Convaincu de l'intérêt du service civique pour les jeunes, Emmanuel Macron appelle à ce qu'il soit décliné à l'échelle européenne. Un chantier parmi d'autres pour les six mois de présidence française du Conseil de l'UE. À l'échelle de l'Hexagone, le chef de l'État tente également de le promouvoir, ce qui se traduit par une augmentation des budgets alloués à son financement. 

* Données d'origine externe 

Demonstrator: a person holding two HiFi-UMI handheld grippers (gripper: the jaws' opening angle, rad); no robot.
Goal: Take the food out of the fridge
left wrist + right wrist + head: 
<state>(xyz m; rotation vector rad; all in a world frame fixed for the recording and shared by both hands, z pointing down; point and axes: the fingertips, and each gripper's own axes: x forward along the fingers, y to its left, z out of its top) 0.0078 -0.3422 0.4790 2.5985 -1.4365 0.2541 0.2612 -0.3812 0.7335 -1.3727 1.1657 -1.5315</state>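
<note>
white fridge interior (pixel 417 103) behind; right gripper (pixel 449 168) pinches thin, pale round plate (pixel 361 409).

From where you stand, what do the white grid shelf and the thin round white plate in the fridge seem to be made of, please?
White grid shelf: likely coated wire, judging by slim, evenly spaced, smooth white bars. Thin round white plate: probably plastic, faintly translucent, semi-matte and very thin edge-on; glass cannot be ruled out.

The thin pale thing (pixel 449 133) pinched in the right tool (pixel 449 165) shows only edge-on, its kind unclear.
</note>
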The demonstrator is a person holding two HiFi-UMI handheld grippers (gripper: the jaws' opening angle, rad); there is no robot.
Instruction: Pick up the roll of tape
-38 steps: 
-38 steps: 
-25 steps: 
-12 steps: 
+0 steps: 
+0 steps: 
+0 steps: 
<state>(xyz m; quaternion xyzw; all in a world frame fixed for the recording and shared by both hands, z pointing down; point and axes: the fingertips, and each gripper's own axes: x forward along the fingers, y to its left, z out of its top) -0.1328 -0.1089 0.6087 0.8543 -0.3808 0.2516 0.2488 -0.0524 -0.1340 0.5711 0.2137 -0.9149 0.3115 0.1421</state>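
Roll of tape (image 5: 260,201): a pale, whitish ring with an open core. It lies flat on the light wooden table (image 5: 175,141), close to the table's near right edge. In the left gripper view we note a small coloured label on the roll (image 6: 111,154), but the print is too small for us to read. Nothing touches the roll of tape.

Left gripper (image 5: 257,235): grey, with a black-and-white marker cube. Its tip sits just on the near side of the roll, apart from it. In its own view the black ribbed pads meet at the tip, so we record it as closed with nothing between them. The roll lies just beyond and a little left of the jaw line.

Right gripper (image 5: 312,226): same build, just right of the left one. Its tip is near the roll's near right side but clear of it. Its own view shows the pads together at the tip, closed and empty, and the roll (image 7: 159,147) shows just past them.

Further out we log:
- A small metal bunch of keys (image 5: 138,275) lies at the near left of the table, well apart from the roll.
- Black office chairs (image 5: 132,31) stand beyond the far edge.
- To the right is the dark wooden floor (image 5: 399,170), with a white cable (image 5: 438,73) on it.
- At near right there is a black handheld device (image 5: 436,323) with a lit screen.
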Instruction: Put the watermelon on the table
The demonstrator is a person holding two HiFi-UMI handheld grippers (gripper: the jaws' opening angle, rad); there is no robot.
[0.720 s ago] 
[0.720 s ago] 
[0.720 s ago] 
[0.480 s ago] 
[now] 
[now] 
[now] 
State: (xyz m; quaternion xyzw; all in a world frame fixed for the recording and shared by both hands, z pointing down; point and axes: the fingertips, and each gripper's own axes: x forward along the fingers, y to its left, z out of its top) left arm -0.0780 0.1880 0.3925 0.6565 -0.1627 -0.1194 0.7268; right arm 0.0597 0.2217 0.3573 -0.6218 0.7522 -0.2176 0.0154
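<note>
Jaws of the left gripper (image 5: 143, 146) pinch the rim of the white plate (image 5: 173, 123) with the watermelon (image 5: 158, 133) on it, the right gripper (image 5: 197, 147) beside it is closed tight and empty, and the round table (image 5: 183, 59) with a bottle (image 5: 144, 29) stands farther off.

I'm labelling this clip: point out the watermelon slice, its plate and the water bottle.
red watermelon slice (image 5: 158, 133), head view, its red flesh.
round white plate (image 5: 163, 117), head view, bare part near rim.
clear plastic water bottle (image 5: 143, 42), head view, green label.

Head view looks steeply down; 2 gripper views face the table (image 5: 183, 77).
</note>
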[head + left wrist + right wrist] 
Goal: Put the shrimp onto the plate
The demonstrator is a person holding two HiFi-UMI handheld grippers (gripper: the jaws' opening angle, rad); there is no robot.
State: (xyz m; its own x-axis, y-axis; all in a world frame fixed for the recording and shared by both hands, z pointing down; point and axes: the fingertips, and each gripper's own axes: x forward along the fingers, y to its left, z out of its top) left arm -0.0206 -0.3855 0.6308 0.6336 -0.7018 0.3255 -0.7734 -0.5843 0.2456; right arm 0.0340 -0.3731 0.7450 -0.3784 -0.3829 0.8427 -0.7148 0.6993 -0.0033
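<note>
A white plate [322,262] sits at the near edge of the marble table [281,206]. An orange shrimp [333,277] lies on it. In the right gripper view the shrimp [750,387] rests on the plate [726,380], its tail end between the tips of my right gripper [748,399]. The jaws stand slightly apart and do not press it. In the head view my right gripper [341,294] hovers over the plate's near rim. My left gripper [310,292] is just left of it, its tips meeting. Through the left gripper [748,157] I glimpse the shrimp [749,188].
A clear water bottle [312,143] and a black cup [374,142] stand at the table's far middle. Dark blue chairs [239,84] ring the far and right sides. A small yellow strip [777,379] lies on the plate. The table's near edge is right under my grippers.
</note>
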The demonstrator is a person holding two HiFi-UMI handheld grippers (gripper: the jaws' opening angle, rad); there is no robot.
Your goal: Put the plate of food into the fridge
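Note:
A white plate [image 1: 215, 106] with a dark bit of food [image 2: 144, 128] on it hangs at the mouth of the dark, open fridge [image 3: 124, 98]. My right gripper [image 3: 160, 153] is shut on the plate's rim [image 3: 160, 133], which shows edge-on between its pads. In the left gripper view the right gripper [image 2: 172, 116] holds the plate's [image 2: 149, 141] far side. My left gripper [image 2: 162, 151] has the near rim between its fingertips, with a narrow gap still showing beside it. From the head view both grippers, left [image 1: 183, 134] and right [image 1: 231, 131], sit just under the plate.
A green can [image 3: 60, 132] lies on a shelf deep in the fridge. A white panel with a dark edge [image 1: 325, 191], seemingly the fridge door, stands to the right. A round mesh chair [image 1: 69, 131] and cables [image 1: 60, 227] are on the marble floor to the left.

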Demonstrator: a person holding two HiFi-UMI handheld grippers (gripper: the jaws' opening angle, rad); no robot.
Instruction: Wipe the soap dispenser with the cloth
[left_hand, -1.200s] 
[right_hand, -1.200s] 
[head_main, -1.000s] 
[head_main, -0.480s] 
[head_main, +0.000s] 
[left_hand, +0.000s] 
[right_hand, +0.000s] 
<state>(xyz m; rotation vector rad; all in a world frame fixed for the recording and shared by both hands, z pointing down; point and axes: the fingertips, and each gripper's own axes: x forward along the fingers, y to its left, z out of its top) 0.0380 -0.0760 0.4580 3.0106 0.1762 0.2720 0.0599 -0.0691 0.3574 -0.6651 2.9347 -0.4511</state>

Le rapport de la Commission des finances du Sénat sur le PLF 2022 évoque précisément la question du service civique. "En 2021, l'Agence du service civique a bénéficié d'une dotation complémentaire de 363 millions d'euros pour augmenter de 100.000 le nombre de jeunes effectuant une mission de service civique", apprend-on, tandis que "dans le projet de loi de finances pour 2022, la dotation du plan de relance a été réduite à 201 millions d'euros, et en conséquence les fonds totaux consacrés au service civique ont diminué de 861,8 millions d'euros à 699,8 millions d'euros." Il n'en demeure pas moins que les sommes en question sont supérieures à celles dépensées avant la pandémie. En 2019, elles étaient proches des 500 millions d'euros, ce qui signifie que la hausse observée depuis dépasse légèrement les 40%. Emmanuel Macron, en évoquant une progression de 50%, livre donc une estimation quelque peu surévaluée.

Commission des finances du Sénat

Notons que si les sénateurs saluent un "dispositif ayant fait ses preuves" depuis sa création, ils s'interrogent "sur la capacité d'absorption des nouvelles missions par les organismes agréés", eu égard à la progression rapide du nombre de jeunes réalisant un service civique.